Physical Structure: There are three small groups of spines, completely separate from each other, on each side of the head, one behind the superciliary margin and two above each tympanum. The dorsal crest is well developed on the neck and on the anterior part of the trunk, gradually disappearing behind. There is a transverse fold in front of each shoulder, and the gular sac is but little developed. The tail is laterally compressed. There are about 51 series of scales round the middle of the trunk.

Color pattern: The dorsum is brownish olive, with brown bands across the back, which are lighter in the middle and interrupted by a white band running along each side of the back. The eyelids have short, radiating brown streaks. There is a brown band from behind the eye to above the tympanum. The fold before the shoulder is black, with an irregular white margin. The legs and tail have indistinct dark crossbands.

The maximum total length (including tail) is 40 cm.
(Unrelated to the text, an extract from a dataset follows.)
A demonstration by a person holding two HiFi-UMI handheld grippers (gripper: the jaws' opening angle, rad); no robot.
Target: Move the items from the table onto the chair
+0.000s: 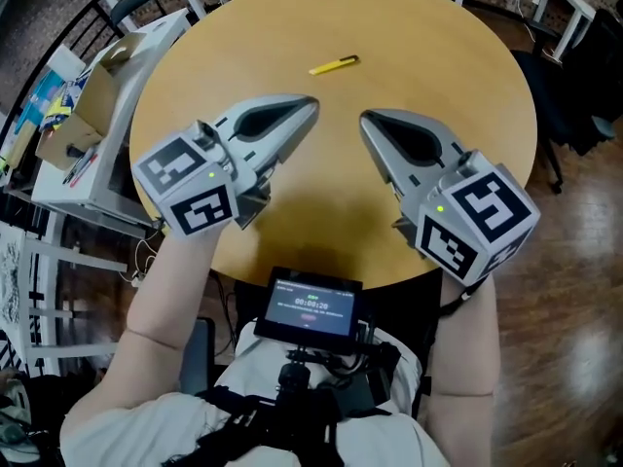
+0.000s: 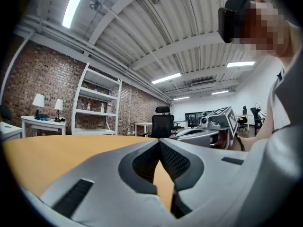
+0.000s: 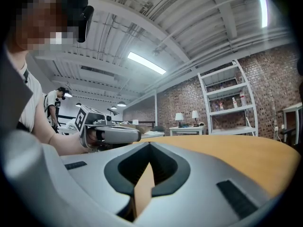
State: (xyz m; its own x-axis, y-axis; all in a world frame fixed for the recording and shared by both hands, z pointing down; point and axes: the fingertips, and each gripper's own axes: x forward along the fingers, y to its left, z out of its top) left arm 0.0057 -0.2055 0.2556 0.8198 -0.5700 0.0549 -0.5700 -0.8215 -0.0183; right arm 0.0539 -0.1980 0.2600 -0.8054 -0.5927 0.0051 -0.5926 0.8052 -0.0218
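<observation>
- Spreading the left tool (image 1: 313,105) before closing in is looking wise from the head view: the slim yellow item (image 1: 334,64) is lying untouched on the desk (image 1: 467,86), beyond both tips. The right tool (image 1: 365,120) is hovering near the left one, each angling inward.
- Left gripper view: its jaws are pressing together on nothing, pointing level across the desk toward a black office chair (image 2: 162,122).
- Right gripper view: these jaws are likewise meeting at the tip, empty and level.

Two grippers (image 1: 311,106) (image 1: 366,119), one yellow item (image 1: 334,64), one table (image 1: 438,66).
</observation>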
The usual total length is 28 cm, and the usual snout-to-vent length (SVL) a 7.5 cm.

==Geographic range==
C. emma is found in Bangladesh (Satchari National Park, Bandarban Hill District), Cambodia, China (Guangdong, Yunnan), India (Assam), Laos, Malaysia (Peninsular), Myanmar, Thailand (including Phuket) & Vietnam (including Pulo Condore Islands) and Possibly in Bhutan.
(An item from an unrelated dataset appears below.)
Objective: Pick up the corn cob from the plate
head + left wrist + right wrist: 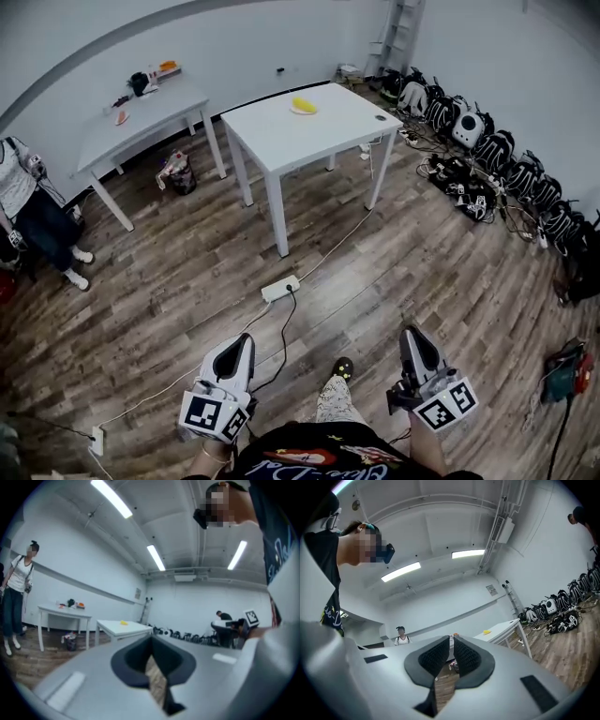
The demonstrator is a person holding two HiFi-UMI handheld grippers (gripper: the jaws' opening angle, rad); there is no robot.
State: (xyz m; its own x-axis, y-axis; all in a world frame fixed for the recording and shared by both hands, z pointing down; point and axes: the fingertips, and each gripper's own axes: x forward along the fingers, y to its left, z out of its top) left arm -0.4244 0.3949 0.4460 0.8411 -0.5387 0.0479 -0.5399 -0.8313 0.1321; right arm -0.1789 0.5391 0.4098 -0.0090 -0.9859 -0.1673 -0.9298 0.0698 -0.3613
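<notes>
A yellow corn cob (302, 104) lies on a small plate (292, 111) at the far side of a white table (281, 141), well ahead of me across the wooden floor. The left gripper view shows the corn cob (123, 622) small and distant, and in the right gripper view the corn cob (487, 632) is a faint yellow speck. My left gripper (246, 339) and right gripper (412, 333) hang low by my body, far from the table. Both are shut with nothing between their jaws, as their own views show for the left gripper (151, 639) and the right gripper (452, 638).
A second white table (141, 117) with small items stands at the back left, a bag (176, 173) below it. A person (28, 206) stands at the left edge. Backpacks and gear (487, 159) line the right wall. A power strip (280, 289) and cables cross the floor.
</notes>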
"An inhabitant of Mergui, whence we have received it from Professor Oldham, ranging northwards perhaps to the Khasya Hills; extremely doubtful as an inhabitant of Afghanistan. Mr. Blyth mentions it amongst a collection made by Captain Bedmore at Schwe Gyen on the Sitang River in Pegu".

==Vernacular names==
Vernacular names for C. emma in various languages include the following.

- Bengali: কেশর গিরিগিটি, ঝুঁটি গিরিগিটি, ঝুঁটি রক্তচোষা, যুথিয়াল গিরিগিটি (Juthial girigiti)
- Burmese: Poat-Tin-Nyo
- Chinese: 棕背树蜥
- English: crested forest lizard, Emma Gray's crested forest lizard, Emma Gray's forest lizard, spiny-headed forest lizard.

==Behavior and habitat==
C. emma is terrestrial, arboreal, and diurnal. It inhabits various forest habitats including dry deciduous, coastal, and moist evergreen.

==Diet==
C. emma is insectivorous, preying upon termites, grasshoppers, ants, cockroaches, beetles, diverse species of moths and low flying butterflies, and soil-living insects and their larvae.

==Reproduction==
C. emma is oviparous. The adult female lays 10-12 eggs in May–June. The incubation period is about 60–70 days.

==Human uses==
C. emma is used in the pet trade. It plays a role in the ecosystem by eating various types of insects and otherwise.

==Threat to humans==
C. emma is non-venomous and completely harmless to humans.

==IUCN threat status==
C. emma has been evaluated as "Least Concern" (LC) by the IUCN.

==Subspecies==
Two subspecies of C. emma are recognized as being valid, including the nominotypical subspecies.